[Input]

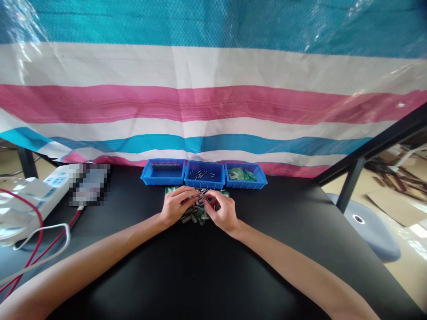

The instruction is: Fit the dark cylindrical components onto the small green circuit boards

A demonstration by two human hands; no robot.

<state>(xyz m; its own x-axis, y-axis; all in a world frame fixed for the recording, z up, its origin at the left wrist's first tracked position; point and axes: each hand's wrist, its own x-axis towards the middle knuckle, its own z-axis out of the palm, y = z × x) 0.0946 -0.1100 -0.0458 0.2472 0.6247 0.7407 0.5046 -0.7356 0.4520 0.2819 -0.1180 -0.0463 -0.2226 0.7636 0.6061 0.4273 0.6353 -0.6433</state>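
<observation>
Small metal part (201,196): located between the fingertips of both hands, over the mixed pile; its exact form is largely covered by fingers. Nearest the viewer, both forearms (110,249) reach forward across the black table (196,275) and converge in a symmetrical V. The left hand (178,205) is turned inward, back of the hand upward, its fingers extended and pinching the part from the left. The right hand (222,212) mirrors it, thumb and curled forefinger pinching the right end. The two-handed hold presumably steadies so small an item. Beneath and around the fingers lies the pile (189,218), with metal cylinders and green pieces visible; its centre is partly hidden. Just beyond stand three blue bins in a row, apparently for short reach and sorted contents: left bin (163,182), lined-up metal cylinders; middle bin (204,183), loose thin pins; right bin (246,184), green pieces. Behind them hangs a striped sheet (213,104).
</observation>
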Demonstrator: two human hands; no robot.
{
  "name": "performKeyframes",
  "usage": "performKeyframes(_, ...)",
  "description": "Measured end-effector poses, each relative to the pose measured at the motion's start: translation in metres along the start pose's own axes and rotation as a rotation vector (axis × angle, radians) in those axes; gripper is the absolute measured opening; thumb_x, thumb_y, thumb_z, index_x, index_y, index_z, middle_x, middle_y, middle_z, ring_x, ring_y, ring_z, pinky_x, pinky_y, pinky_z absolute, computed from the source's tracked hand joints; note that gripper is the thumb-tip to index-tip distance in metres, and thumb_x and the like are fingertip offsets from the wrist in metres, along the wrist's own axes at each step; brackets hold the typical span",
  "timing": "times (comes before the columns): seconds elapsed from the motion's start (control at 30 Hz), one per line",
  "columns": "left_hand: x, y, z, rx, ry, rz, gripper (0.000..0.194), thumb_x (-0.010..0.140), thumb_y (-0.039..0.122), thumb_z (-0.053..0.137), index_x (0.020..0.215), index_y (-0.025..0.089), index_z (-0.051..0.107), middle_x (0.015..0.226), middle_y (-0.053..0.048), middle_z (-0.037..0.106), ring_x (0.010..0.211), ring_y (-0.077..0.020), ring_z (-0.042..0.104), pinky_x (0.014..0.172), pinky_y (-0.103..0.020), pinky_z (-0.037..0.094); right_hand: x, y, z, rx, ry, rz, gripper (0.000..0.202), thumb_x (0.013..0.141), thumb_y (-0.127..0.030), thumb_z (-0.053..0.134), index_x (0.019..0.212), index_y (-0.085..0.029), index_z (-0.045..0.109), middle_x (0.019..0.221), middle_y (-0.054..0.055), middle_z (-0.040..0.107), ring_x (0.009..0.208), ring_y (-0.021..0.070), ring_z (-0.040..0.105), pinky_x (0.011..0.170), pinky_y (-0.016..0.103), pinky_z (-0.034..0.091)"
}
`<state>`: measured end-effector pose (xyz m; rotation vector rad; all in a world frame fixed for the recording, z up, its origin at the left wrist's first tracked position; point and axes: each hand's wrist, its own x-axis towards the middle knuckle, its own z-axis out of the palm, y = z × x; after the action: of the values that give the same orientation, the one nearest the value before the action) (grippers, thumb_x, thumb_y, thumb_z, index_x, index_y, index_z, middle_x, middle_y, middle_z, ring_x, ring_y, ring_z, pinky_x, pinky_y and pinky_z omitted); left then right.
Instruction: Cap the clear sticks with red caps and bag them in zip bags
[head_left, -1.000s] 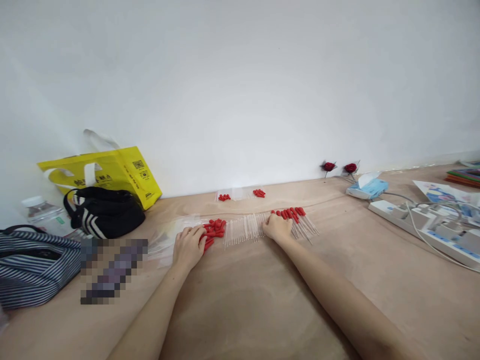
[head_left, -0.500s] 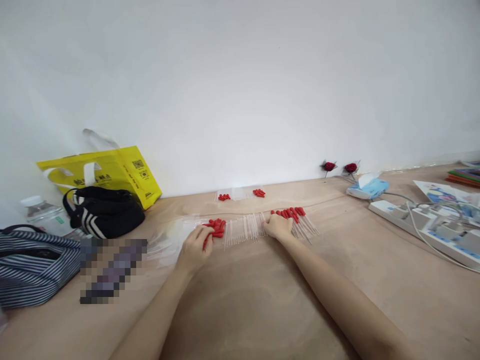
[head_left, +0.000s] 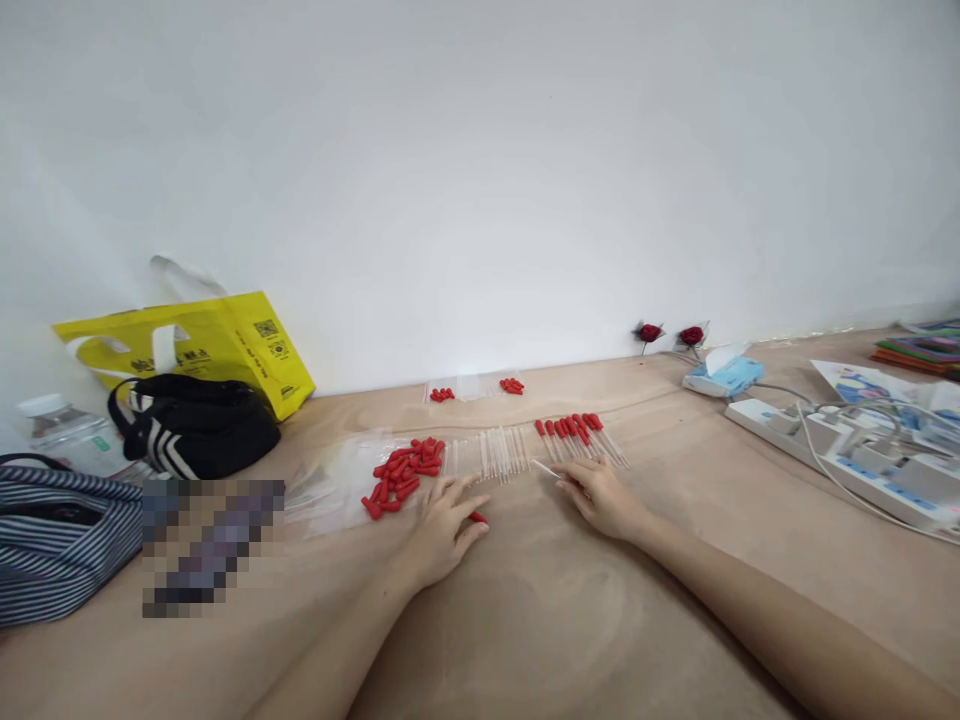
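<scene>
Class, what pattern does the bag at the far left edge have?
Striped, dark and pale; head view.

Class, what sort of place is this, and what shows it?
Probably an informal tabletop workspace, perhaps at home: red caps and clear tubes lie grouped, with a yellow bag and power strip nearby.

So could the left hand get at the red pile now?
Probably yes: the left hand is beside the red pile, with nothing visible between, though its grip seems to hold a red piece.
</scene>
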<state>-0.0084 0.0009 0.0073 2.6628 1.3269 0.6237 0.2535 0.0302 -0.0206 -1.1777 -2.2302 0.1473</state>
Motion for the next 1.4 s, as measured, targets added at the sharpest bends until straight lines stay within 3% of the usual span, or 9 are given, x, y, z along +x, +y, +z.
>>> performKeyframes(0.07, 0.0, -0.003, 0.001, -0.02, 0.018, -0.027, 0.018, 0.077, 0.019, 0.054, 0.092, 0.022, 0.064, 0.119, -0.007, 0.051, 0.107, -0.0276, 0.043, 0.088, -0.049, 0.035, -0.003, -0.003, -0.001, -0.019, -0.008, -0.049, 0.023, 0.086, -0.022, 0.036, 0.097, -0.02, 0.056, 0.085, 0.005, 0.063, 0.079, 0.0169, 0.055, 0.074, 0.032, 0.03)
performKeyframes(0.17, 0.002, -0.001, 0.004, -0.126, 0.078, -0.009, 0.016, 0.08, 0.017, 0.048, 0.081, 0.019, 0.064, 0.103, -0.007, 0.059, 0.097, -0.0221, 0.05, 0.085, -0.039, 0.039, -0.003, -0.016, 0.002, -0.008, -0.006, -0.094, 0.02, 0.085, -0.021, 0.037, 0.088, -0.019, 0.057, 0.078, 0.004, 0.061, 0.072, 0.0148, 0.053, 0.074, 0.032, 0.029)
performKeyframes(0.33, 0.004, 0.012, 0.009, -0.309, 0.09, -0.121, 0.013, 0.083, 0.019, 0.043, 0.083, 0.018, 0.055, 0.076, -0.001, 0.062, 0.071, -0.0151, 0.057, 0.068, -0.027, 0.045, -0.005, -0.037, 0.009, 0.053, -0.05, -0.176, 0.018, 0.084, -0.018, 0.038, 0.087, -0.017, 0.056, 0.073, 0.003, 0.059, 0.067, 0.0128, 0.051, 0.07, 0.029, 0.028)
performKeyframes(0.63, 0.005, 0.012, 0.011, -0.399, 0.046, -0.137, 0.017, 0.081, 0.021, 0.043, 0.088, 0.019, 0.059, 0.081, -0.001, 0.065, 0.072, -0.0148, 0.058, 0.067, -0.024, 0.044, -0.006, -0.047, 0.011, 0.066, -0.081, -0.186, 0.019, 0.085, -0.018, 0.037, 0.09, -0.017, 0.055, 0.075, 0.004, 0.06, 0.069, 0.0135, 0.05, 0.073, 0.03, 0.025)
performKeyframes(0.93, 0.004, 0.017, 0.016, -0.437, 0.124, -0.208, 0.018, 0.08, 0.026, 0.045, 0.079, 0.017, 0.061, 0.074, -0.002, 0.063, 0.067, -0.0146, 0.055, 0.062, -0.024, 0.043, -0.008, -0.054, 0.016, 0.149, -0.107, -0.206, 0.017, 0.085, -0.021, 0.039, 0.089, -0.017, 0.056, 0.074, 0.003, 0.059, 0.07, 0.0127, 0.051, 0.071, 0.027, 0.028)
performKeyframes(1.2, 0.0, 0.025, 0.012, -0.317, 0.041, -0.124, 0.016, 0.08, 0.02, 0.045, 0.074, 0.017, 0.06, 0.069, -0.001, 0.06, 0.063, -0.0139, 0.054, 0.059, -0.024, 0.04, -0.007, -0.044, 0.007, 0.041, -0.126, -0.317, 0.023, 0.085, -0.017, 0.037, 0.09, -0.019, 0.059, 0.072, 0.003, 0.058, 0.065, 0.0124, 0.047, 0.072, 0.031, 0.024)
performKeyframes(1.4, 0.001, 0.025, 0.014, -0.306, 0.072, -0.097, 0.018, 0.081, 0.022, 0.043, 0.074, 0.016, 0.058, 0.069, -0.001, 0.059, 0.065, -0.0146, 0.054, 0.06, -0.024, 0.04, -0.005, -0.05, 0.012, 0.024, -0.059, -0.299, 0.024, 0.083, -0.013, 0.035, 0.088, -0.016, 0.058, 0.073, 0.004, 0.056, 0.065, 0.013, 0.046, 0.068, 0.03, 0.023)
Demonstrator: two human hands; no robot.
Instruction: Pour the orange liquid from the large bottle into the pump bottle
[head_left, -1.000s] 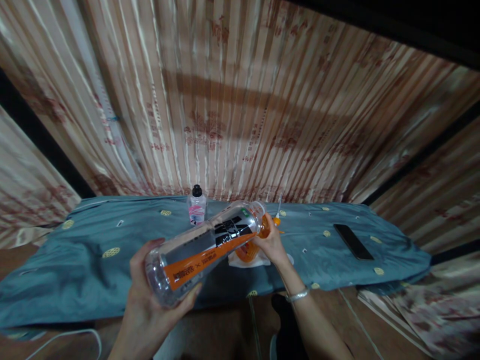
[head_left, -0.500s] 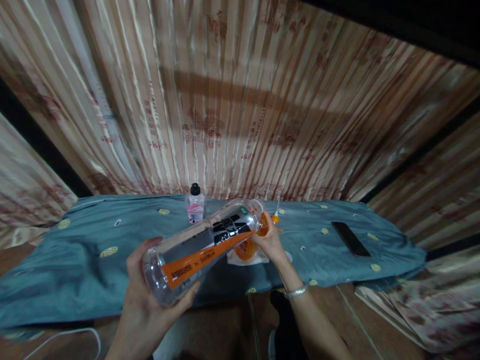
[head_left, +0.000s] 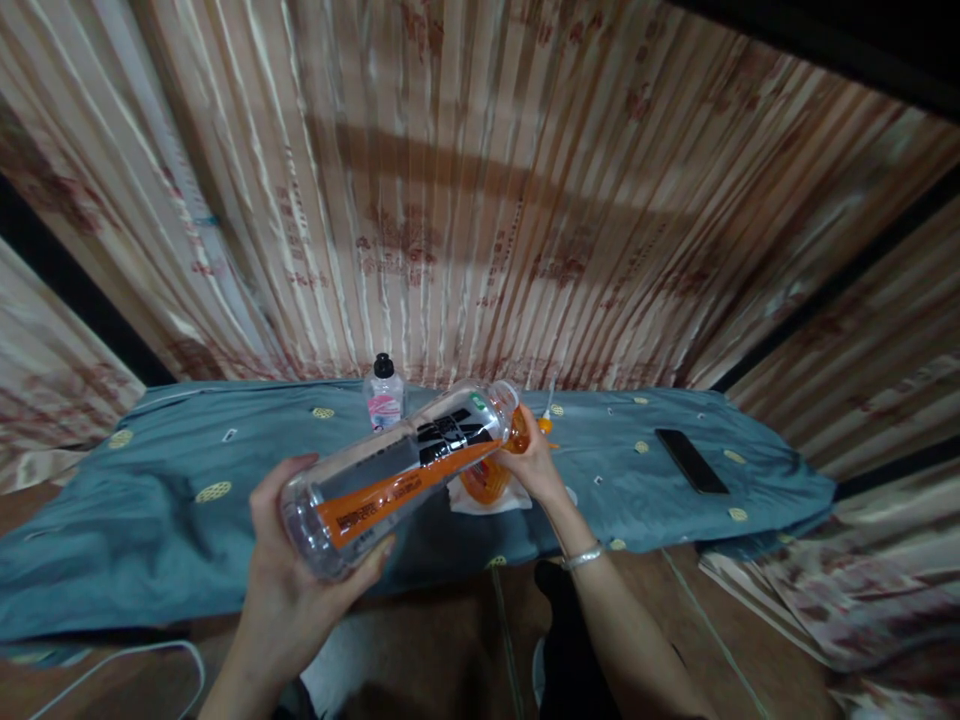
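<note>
A large clear plastic bottle (head_left: 390, 455) with an orange, black and silver label lies tilted across the middle, its open neck up and to the right. My left hand (head_left: 292, 570) is wrapped round the base of it. Behind its neck, an orange bottle (head_left: 484, 484) stands on a white cloth or tissue (head_left: 517, 498). My right hand (head_left: 534, 460) grips the top of this orange bottle, close to the clear bottle's mouth. The clear bottle hides part of the orange one, so I cannot tell whether the two mouths touch.
A small bottle with a black cap and pink label (head_left: 384, 395) stands behind on the teal bedding (head_left: 172, 520). An orange and white pump top (head_left: 546, 424) lies beyond my right hand. A black phone (head_left: 690, 460) rests at the right. Patterned curtains (head_left: 450, 250) hang behind.
The whole scene has shifted slightly up and left in view. Both hands keep their hold on the two bottles, and the clear bottle's tilt looks about the same.
</note>
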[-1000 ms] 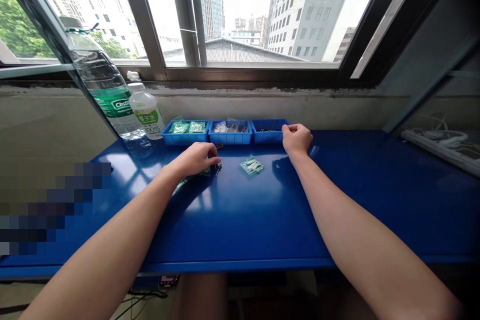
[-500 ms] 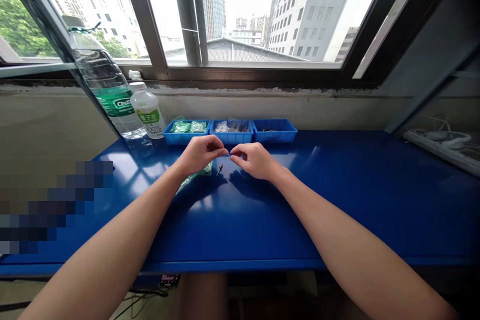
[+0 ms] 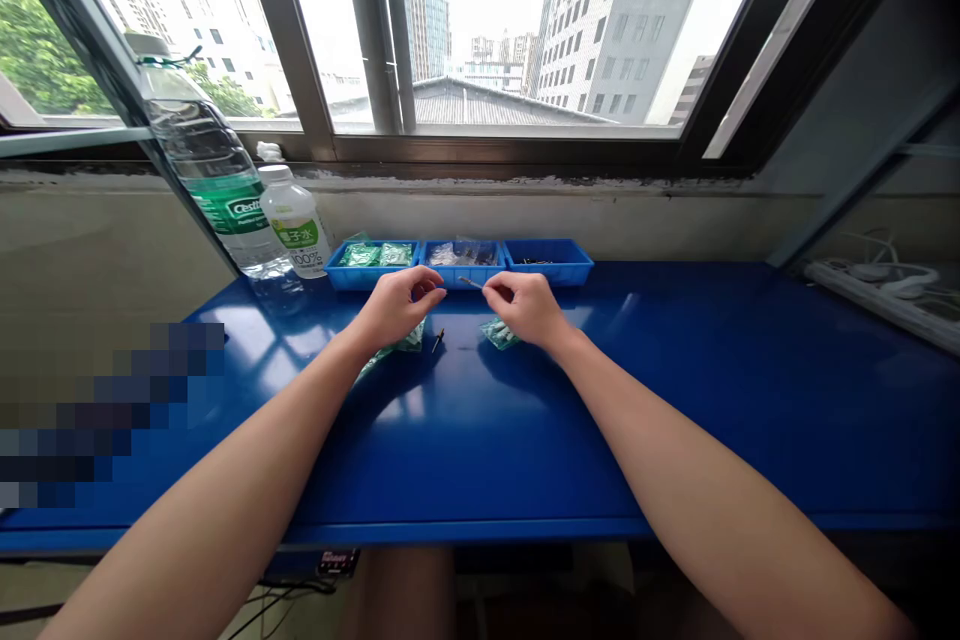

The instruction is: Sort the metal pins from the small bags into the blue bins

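Note:
My right hand (image 3: pixel 525 305) pinches a small thin light-coloured piece (image 3: pixel 470 282) that points left, over the front of the middle blue bin. My left hand (image 3: pixel 405 305) is apart from it, thumb and fingers slightly spread with nothing visible between them. Below, on the blue table (image 3: pixel 465 460), lies a small dark pen-like part (image 3: pixel 438 340) with a thin tip. A green-and-clear packet (image 3: pixel 499 333) rests beneath my right hand. Another green packet (image 3: pixel 409 338) lies partly hidden behind my left hand and wrist.
Three blue bins stand along the wall: left (image 3: pixel 373 282) with green packets, middle (image 3: pixel 463 276) with clear bags, right (image 3: pixel 574 270) with small dark parts. A large water bottle (image 3: pixel 225 190) and a smaller bottle (image 3: pixel 296 225) stand at back left. A power strip (image 3: pixel 885 305) lies at far right.
My hands have moved apart; the right one went right with the thin piece. My left fingers have opened. The green packet under my right hand has come into view.

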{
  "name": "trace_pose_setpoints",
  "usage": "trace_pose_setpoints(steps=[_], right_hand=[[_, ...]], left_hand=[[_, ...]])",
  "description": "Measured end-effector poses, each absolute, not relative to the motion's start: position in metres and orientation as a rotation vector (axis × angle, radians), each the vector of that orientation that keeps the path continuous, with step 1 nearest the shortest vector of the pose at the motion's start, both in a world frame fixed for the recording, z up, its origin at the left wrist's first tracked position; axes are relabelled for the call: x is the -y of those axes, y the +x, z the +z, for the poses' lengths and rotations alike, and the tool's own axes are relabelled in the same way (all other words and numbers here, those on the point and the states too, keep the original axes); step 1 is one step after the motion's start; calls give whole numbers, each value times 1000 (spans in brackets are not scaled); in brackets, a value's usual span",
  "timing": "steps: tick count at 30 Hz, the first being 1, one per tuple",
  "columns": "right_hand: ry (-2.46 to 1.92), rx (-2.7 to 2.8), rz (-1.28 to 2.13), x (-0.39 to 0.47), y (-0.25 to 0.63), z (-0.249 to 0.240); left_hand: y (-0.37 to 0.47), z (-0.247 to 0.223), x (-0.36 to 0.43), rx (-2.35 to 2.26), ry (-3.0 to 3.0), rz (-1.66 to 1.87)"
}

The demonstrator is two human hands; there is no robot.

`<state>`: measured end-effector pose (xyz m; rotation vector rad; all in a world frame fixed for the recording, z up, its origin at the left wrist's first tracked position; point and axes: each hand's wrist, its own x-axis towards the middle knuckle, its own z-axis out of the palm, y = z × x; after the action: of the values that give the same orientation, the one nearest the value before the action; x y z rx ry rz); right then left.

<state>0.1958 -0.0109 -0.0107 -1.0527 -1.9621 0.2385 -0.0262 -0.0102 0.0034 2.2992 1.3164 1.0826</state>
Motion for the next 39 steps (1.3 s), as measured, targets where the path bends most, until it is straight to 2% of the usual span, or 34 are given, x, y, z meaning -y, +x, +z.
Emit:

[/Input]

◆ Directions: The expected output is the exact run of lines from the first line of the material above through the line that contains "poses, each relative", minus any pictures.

◆ Result:
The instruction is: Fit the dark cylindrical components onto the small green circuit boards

A demonstration by two human hands; no robot.

<state>(xyz m; its own x-axis, y-axis; all in a world frame fixed for the recording, z up, its origin at the left wrist's first tracked position; point and axes: each hand's wrist, its own x-axis towards the middle knuckle, its own z-axis out of the palm, y = z × x) 0.0946 -0.1100 -0.0458 0.2472 0.6247 0.7407 0.5046 -0.7356 0.4520 0.2819 -0.1180 -0.0463 -0.2226 0.7636 0.6061 0.4273 0.6353 -0.6433</state>
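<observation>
Small metal part (201,196): located between the fingertips of both hands, over the mixed pile; its exact form is largely covered by fingers. Nearest the viewer, both forearms (110,249) reach forward across the black table (196,275) and converge in a symmetrical V. The left hand (178,205) is turned inward, back of the hand upward, its fingers extended and pinching the part from the left. The right hand (222,212) mirrors it, thumb and curled forefinger pinching the right end. The two-handed hold presumably steadies so small an item. Beneath and around the fingers lies the pile (189,218), with metal cylinders and green pieces visible; its centre is partly hidden. Just beyond stand three blue bins in a row, apparently for short reach and sorted contents: left bin (163,182), lined-up metal cylinders; middle bin (204,183), loose thin pins; right bin (246,184), green pieces. Behind them hangs a striped sheet (213,104).
</observation>
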Demonstrator: two human hands; no robot.
{
  "name": "performKeyframes",
  "usage": "performKeyframes(_, ...)",
  "description": "Measured end-effector poses, each relative to the pose measured at the motion's start: translation in metres along the start pose's own axes and rotation as a rotation vector (axis × angle, radians) in those axes; gripper is the absolute measured opening; thumb_x, thumb_y, thumb_z, index_x, index_y, index_z, middle_x, middle_y, middle_z, ring_x, ring_y, ring_z, pinky_x, pinky_y, pinky_z absolute, computed from the source's tracked hand joints; note that gripper is the thumb-tip to index-tip distance in metres, and thumb_x and the like are fingertip offsets from the wrist in metres, along the wrist's own axes at each step; brackets hold the typical span",

The exercise is done.